The councillor said that belief was no longer enough to balance his lack of faith in the government.
North said he had hoped the Labour Party leadership would have focused on improving living standards for working class people and investing in public services "to reverse the damage done by austerity using a fairer taxation system".
'Anger and division'
"Increasingly we're seeing people who are feeling the effects of austerity turning to duplicitous far-right politicians for quick and easy answers to the hardships they face by demonising minorities and stoking anger," he said.
North's statement continued: "Labour's attempts to neuter the rise of the far-right through talk of 'smashing the gangs' and 'stopping the boats' has only served to draw focus to the hatred they promote and is creating a Britain of mistrust, anger and division."

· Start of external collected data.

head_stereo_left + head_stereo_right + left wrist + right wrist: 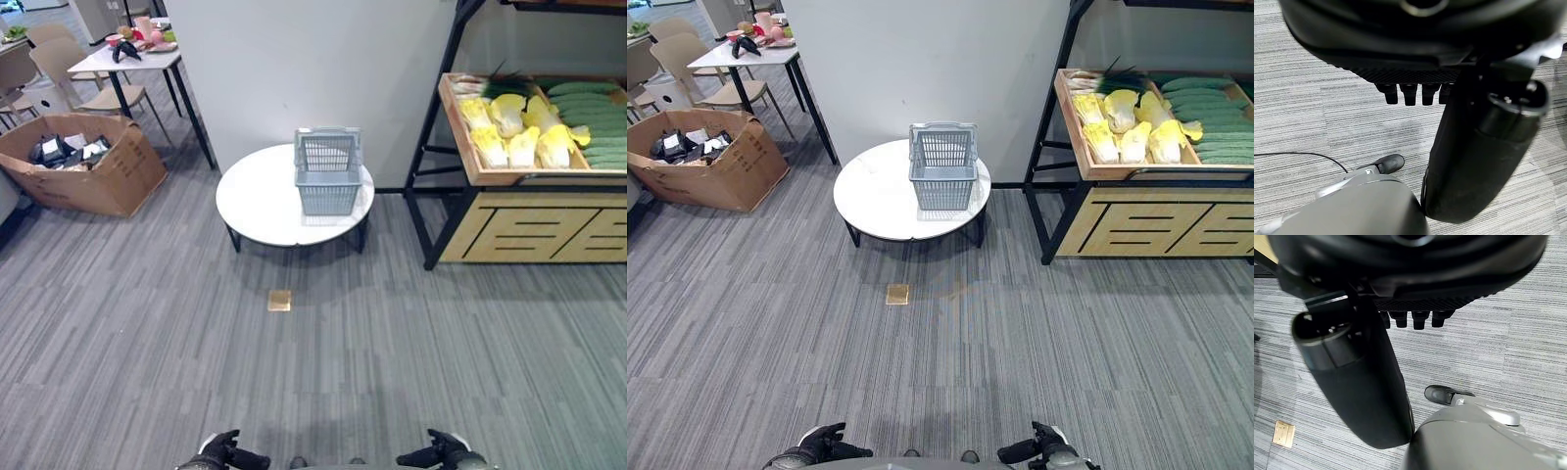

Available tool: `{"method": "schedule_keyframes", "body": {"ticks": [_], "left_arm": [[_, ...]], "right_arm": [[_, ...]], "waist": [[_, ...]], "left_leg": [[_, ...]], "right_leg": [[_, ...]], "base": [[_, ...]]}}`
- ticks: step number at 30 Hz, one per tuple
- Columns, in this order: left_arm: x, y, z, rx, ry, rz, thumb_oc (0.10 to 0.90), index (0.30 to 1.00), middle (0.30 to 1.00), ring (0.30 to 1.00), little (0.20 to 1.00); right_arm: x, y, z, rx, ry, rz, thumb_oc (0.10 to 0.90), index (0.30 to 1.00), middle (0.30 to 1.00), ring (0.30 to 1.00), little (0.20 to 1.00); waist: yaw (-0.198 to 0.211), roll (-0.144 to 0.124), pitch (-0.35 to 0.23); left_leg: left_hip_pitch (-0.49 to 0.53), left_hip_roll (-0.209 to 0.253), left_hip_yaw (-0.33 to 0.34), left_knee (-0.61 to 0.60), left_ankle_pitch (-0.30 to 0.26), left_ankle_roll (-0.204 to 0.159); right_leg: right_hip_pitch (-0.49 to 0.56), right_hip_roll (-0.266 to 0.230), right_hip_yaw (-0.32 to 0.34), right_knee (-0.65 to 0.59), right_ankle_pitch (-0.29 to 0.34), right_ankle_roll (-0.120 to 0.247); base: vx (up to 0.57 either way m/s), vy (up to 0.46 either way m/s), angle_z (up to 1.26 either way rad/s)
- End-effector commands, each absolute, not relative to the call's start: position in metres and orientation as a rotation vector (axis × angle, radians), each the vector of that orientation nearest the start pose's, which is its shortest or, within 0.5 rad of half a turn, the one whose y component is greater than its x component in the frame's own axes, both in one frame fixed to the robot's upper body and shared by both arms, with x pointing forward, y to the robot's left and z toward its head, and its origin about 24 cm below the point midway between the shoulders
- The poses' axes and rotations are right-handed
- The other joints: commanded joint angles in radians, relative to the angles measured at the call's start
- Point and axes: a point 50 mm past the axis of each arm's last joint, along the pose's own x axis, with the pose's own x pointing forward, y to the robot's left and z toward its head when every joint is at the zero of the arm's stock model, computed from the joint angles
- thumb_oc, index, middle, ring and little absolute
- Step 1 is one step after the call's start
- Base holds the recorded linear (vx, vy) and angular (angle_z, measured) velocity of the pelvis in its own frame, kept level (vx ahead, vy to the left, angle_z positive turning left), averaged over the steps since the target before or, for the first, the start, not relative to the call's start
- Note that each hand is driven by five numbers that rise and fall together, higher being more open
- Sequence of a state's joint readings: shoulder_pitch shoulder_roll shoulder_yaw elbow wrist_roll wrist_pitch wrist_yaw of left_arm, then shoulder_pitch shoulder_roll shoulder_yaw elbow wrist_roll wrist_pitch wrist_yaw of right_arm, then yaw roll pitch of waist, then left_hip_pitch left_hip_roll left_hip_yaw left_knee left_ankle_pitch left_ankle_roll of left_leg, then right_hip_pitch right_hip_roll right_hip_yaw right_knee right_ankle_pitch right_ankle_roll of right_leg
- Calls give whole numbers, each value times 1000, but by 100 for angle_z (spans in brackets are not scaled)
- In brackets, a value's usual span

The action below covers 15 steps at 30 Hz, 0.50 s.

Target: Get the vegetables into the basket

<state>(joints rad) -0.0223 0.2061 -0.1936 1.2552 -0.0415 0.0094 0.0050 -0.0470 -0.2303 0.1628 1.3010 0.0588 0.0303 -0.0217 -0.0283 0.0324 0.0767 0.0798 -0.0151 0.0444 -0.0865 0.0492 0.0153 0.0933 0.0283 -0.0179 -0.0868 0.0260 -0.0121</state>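
Note:
A grey plastic basket (327,174) stands upright on a round white table (260,201) a few steps ahead, with nothing showing inside it. To the right, a wooden shelf crate (470,147) holds pale yellow cabbages (514,127) and a pile of green cucumbers (591,116). My left hand (230,452) and right hand (441,452) hang low at the near edge, far from the table and shelf. In the wrist views the left hand (1479,147) and right hand (1352,382) hold nothing, fingers relaxed over the grey carpet.
An open cardboard box (83,162) with dark items sits on the floor at the left. Behind it stand a white table (127,61) and chairs. A white wall (313,69) rises behind the round table. A small brass floor plate (279,301) lies ahead.

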Motion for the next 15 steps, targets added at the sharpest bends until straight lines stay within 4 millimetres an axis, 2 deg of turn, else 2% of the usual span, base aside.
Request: {"method": "schedule_keyframes", "body": {"ticks": [1, 15], "left_arm": [[72, 230, -168, 310, 1333, 18, 900, 1000, 1000, 1000, 1000], [65, 230, -169, 266, 1359, 46, 900, 1000, 1000, 1000, 1000]], "right_arm": [[69, -233, -168, -297, 1364, -51, 900, 1000, 1000, 1000, 1000], [64, -231, -169, -293, 1381, -39, 900, 1000, 1000, 1000, 1000]], "waist": [[0, -39, -7], [3, -43, -10]], "left_leg": [[10, 18, -47, -1, -19, -55], [14, 19, -54, -1, -19, -56]], "right_leg": [[1, -53, 31, 0, 52, 100], [6, -50, 24, 0, 49, 99]], "base": [[0, 0, 0], [0, 0, 0]]}}
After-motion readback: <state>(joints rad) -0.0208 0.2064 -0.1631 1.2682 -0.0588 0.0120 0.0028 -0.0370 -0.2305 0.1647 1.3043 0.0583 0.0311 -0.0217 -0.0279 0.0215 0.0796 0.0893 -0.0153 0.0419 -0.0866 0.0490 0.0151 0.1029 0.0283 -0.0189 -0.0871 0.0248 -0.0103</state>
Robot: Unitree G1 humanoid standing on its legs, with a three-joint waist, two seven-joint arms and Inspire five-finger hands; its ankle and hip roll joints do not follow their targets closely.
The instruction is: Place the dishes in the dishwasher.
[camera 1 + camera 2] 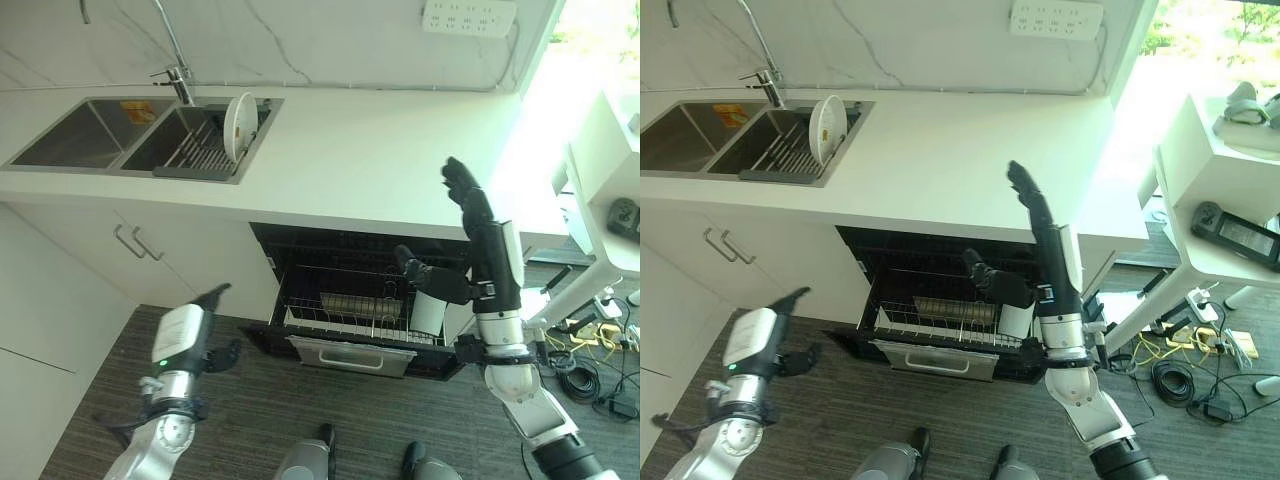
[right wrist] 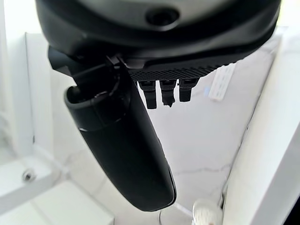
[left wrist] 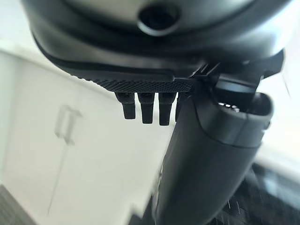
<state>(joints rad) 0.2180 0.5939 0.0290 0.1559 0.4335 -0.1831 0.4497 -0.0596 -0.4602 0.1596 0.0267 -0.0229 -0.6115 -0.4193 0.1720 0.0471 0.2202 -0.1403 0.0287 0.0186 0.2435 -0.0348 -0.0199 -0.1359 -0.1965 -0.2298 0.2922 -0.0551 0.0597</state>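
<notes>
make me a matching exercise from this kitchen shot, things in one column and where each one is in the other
Things:
1. white plate
2. dishwasher rack
3. right robot hand
4. left robot hand

Places:
A. raised above the countertop edge
B. low, in front of the cabinet doors
C. standing upright in the sink's drying rack
D. pulled out over the open dishwasher door

Pairs: 1-C, 2-D, 3-A, 4-B

You see a chrome faucet rising behind the double sink, a wall socket strip far along the countertop.
</notes>
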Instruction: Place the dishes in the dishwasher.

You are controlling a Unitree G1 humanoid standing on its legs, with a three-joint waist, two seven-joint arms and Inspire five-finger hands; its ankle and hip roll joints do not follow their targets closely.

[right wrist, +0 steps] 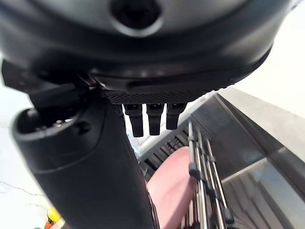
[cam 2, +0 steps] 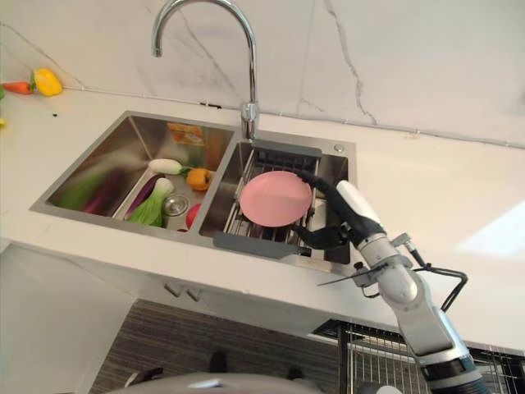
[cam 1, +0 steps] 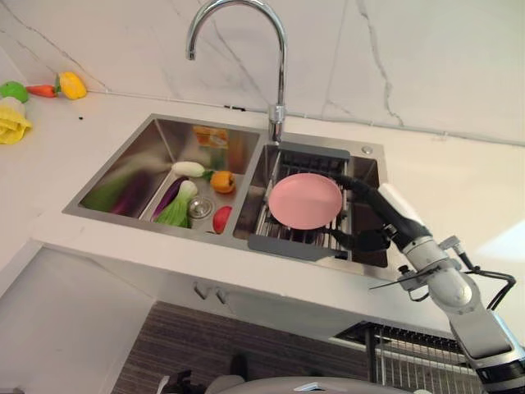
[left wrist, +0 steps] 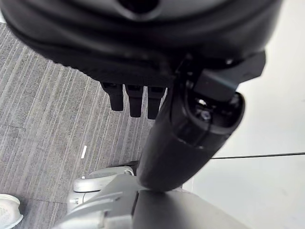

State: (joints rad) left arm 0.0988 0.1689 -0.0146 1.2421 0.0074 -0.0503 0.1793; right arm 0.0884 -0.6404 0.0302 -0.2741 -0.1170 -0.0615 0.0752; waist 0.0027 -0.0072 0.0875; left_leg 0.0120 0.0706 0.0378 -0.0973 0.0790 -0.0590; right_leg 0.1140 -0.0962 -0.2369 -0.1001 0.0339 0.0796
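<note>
Currently the robot's right hand (cam 1: 373, 215) reaches over the right-hand basin of a double steel sink (cam 1: 123, 164), its fingers spread wide with the thumb apart from them. The upper fingers reach toward the right edge of a round pink plate (cam 1: 305, 201), and the thumb sits below, near the plate's lower right rim; whether either actually touches the plate cannot be made out. In the right wrist view the fingers point straight out with the pink plate (right wrist: 174, 191) just beyond them, beside the metal wires of a rack.

The plate lies nearly flat on a wire dish rack (cam 1: 283, 234) with dark grey end pieces, which spans the right basin from its back edge to its front edge. A tall curved chrome faucet (cam 1: 277, 74) rises from the back edge of the sink, between the two basins.

The left basin holds toy vegetables: a green leafy one (cam 1: 176, 209) by the drain, a purple one (cam 1: 166, 197) beside it, a white one (cam 1: 189, 169), an orange one (cam 1: 222, 181) and a red one (cam 1: 221, 219) near the front edge.

At the far left corner of the white countertop (cam 1: 459, 189) lie a yellow toy pepper (cam 1: 72, 84) and a small carrot (cam 1: 41, 90).

The left hand (left wrist: 136, 98) appears in its own wrist view, fingers straight, above a grey striped floor (left wrist: 43, 124). No readable writing is visible.
</note>
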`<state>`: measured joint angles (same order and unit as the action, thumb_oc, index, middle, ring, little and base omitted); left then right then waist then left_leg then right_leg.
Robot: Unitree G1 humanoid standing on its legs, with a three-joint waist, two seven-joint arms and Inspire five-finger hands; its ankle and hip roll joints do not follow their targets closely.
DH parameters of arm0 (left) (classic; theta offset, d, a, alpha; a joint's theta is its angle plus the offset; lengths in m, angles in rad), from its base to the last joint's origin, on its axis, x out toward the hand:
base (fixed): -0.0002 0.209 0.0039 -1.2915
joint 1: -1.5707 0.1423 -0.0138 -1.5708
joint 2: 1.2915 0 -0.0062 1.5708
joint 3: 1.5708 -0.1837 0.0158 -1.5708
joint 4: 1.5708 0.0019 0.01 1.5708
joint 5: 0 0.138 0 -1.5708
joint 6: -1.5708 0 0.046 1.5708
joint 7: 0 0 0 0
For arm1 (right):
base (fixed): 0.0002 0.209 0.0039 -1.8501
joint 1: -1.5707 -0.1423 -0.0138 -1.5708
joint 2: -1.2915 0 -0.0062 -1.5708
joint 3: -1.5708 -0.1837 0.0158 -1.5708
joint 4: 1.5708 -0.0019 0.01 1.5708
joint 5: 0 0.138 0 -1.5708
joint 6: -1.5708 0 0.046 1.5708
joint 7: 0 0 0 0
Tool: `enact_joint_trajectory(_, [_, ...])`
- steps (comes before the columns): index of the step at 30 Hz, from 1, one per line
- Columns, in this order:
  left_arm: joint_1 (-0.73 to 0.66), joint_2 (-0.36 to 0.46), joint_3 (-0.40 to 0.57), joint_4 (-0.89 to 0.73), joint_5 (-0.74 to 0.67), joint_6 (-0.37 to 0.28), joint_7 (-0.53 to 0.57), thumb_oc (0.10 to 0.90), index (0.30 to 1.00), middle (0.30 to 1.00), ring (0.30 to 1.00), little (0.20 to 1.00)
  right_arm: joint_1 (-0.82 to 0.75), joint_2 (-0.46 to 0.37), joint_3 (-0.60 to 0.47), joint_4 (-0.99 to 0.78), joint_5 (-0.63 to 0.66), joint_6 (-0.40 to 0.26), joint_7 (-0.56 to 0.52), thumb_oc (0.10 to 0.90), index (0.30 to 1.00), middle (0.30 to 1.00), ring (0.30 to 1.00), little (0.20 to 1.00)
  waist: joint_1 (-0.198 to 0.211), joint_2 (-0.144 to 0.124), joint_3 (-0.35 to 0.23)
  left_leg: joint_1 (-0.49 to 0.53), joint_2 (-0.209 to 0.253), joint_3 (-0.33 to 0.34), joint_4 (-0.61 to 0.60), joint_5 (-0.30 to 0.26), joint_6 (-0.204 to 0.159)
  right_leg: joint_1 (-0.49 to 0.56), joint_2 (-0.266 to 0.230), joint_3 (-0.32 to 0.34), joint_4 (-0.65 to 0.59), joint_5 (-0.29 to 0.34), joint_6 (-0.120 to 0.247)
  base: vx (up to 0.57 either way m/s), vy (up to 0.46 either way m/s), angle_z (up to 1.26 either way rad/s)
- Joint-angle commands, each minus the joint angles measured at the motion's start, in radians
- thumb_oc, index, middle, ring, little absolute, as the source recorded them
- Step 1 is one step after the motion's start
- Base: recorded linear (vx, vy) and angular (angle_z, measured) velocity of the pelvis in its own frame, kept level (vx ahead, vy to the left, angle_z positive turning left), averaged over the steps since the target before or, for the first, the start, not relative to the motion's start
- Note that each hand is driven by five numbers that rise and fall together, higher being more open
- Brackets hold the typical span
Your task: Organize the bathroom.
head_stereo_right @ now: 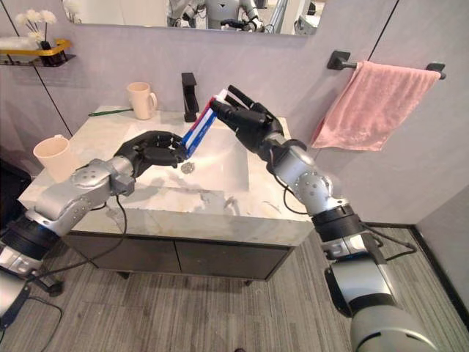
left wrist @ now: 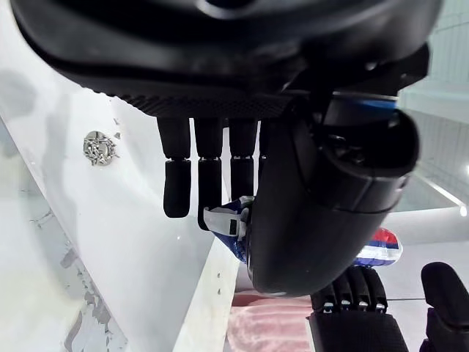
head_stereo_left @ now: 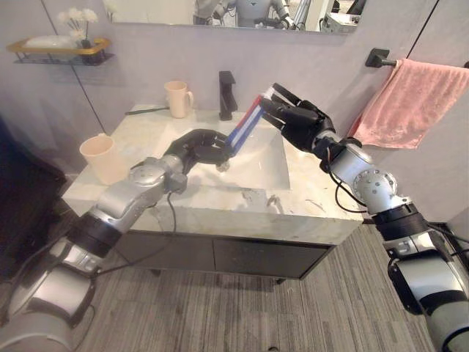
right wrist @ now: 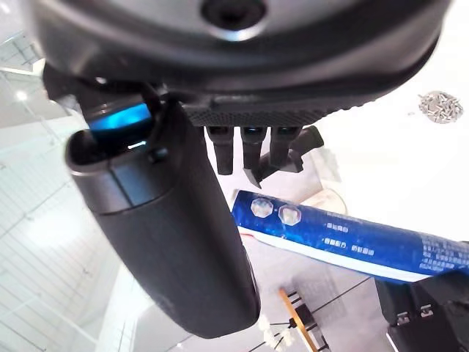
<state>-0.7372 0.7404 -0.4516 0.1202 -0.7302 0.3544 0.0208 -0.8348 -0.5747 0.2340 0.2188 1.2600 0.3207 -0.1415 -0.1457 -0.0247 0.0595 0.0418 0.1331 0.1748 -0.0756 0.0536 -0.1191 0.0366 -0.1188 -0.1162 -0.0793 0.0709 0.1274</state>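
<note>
A blue, red and white toothpaste tube [head_stereo_left: 245, 123] slants up over the sink basin [head_stereo_left: 256, 165]. My left hand [head_stereo_left: 201, 147] has its fingers curled round the tube's lower end, and the left wrist view shows the tube [left wrist: 227, 224] pinched behind the thumb. My right hand [head_stereo_left: 297, 121] reaches in from the right at the tube's upper end, with straight fingers above it and the thumb below. In the right wrist view the tube [right wrist: 344, 238] lies past the straight fingers [right wrist: 249, 150], which do not close on it.
A black faucet [head_stereo_left: 227, 95] stands behind the basin, with a beige mug [head_stereo_left: 178, 99] and a green toothbrush [head_stereo_left: 146, 111] to its left. A beige cup [head_stereo_left: 102, 158] sits on the counter's left edge. A pink towel [head_stereo_left: 407, 103] hangs on the right wall.
</note>
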Motion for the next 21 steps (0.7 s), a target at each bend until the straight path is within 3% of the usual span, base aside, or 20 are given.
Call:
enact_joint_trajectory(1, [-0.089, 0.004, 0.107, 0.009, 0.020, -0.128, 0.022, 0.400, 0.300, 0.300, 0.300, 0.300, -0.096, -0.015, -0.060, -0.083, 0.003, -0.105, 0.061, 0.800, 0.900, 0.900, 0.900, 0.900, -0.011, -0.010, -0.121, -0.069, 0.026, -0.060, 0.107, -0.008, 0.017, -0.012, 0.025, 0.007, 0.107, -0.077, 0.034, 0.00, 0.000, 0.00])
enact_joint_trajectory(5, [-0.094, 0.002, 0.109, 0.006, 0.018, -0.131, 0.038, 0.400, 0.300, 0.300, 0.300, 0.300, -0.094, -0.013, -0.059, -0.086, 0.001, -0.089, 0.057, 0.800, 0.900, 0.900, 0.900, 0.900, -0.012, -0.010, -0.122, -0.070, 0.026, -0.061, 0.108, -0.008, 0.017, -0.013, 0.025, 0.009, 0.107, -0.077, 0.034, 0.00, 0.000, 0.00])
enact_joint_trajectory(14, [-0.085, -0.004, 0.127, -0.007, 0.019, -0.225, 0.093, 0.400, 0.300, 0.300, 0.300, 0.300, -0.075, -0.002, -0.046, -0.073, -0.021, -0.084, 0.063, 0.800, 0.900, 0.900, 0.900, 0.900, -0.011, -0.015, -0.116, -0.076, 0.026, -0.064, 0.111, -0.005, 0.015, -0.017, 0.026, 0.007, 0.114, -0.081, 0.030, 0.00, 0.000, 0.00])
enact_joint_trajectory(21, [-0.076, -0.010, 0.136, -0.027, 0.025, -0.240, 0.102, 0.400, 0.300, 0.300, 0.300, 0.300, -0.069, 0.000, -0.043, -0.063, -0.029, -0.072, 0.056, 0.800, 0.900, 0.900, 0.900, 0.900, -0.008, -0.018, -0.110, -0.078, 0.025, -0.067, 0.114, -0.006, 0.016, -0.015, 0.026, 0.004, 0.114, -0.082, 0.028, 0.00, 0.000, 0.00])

The Hull Labour Group said its focus was "on delivering for the people of Hull" and it would continue to work "constructively" with North during the remainder of his term.
In a statement the group said: "Peter has been an extremely hard-working councillor, leading from the front, driving positive change in his ward, and making a significant contribution to the work of the Labour Group as a whole."
North is the fourth councillor to become independent this year, after Labour councillor Hester Bridges made the same move in May. Two Liberal Democrat councillors also became independents earlier in the year.
North's defection has altered the political weighting of Hull City Council.
The Liberal Democrats now have 29 councillors, the Labour Party 23, and there are five independents.